His awareness of typical color associations in the gothic, and demonstration of this mastery presents a further challenge to the southern ideology that supports innate inferiority of slaves. He is not only able to master the Romance narrative to tell his story of escape, as he casts himself (rightly) as the virtuous individual striking out to overcome nearly impossible odds so he can achieve freedom, but he also demonstrates a mastery and manipulation of gothic conventions—another challenge to the notion of the intellectual inferiority of slaves. Of course, the pattern of desire and loss, too, is present in Douglass’ work, as the recurring desire for freedom, is lost again and again due to the social construction of his inferiority. Unlike Edwards who uses the gothic to demonstrate the wrath of god, and motivates the desire for salvation, or Hawthorne who uses the gothic “black veil” to demonstrate how abstract judgement as a result of repression leads to social divisions, Douglass does not wear a veil or exploit the gothic to scare people into saving themselves. For Douglass the fictional gothic imagery through which people distinguish citizen from other, or slave, is a part of his physical appearance. 

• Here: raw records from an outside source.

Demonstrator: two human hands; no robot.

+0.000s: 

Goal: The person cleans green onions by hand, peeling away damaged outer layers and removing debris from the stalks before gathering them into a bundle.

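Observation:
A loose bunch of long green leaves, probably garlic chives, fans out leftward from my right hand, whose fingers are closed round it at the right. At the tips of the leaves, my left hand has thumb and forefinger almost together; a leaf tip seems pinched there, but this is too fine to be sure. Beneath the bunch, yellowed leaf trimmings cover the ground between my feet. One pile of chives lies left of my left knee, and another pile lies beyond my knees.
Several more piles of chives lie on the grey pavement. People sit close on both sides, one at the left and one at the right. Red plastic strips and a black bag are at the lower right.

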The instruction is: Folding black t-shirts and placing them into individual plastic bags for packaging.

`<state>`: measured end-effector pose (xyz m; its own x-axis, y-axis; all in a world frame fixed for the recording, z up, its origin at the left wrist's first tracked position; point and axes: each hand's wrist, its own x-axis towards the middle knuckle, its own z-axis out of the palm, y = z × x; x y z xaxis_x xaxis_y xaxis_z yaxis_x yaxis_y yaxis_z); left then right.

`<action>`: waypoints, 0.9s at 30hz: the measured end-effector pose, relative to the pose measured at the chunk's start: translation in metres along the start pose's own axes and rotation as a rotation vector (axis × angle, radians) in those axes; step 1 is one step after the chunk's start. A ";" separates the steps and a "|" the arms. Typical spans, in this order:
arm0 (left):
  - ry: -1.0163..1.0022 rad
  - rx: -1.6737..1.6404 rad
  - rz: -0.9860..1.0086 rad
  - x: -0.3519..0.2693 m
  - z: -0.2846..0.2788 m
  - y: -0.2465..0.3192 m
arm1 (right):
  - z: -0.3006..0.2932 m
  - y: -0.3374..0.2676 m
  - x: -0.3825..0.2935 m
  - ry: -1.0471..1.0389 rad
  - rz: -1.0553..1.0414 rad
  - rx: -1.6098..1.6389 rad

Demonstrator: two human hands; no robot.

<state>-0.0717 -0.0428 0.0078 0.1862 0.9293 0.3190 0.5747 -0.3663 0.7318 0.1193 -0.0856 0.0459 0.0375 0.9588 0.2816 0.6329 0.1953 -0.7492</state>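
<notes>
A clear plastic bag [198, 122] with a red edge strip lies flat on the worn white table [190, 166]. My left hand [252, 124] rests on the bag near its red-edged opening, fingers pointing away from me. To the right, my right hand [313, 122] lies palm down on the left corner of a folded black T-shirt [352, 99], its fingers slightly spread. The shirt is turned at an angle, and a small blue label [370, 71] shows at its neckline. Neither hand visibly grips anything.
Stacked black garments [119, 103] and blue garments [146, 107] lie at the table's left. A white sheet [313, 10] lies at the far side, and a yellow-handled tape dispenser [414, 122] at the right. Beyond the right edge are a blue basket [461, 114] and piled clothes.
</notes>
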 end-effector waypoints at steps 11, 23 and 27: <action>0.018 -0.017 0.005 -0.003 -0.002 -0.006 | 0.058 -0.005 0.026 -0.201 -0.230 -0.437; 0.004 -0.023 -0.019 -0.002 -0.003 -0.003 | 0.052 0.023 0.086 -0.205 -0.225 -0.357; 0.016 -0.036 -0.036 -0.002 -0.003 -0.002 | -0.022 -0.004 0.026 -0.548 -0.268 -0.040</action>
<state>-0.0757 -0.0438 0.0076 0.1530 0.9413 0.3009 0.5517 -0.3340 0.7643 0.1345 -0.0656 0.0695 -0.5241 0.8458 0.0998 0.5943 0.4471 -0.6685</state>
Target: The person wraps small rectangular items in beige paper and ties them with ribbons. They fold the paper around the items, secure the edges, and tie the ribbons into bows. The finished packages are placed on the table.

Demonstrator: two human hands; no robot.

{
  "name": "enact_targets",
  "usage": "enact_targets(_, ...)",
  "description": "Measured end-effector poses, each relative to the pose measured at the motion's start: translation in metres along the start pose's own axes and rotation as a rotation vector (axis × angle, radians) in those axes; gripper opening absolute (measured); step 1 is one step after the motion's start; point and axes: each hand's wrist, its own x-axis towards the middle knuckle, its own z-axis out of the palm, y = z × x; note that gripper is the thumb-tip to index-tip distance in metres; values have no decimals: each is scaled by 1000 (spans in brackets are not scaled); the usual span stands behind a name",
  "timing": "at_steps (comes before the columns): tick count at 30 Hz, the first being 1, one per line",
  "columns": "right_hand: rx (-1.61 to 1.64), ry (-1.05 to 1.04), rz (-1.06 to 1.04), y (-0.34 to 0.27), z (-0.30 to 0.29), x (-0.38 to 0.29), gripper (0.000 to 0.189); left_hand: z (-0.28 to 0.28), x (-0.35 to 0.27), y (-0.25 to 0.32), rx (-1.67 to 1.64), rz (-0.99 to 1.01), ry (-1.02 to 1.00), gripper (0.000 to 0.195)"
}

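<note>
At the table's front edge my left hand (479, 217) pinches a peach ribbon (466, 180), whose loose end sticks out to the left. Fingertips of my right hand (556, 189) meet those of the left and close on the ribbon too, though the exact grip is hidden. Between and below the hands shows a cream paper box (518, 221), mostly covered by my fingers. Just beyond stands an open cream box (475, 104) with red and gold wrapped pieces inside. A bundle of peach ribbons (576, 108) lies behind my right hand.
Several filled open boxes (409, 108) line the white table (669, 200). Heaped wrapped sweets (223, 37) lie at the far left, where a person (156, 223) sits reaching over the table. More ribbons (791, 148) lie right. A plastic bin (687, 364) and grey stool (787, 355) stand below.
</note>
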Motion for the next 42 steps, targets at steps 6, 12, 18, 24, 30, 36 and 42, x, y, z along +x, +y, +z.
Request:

          From Edwards to Douglass, the gothic’s versatility seems due to its ability to make manifest the frightening or threatening aspects of the human psyche. When the gothic is manipulated by Douglass, its manipulation suggests its constructed nature. What this evolution demonstrates, is that while the gothic can be useful to make people fearful, or describe the unacknowledged forces that motivate people’s decisions, it can also become pervasive when it is perceived as more than a fictional construction. Furthermore, Douglass signals an awareness of the fictional constructions included in gothic literature. His use of the gothic is indicative of an awareness of the constructed nature of Romantic and Gothic figures that indicates the beginnings of a shift to Realism. The movement I indicate from Edwards, to Hawthorne, to Douglass is not meant to be an all-inclusive evaluation of the usefulness of the gothic during the American Romantic period, but rather, what I hoped to demonstrate is some of the ways that an emerging nation used the gothic color code, the psychologically disturbing aspects of the gothic, and the exploitation of the gothic in general to describe, illustrate, and shape the emerging and unfamiliar society that was forming in the America during the period.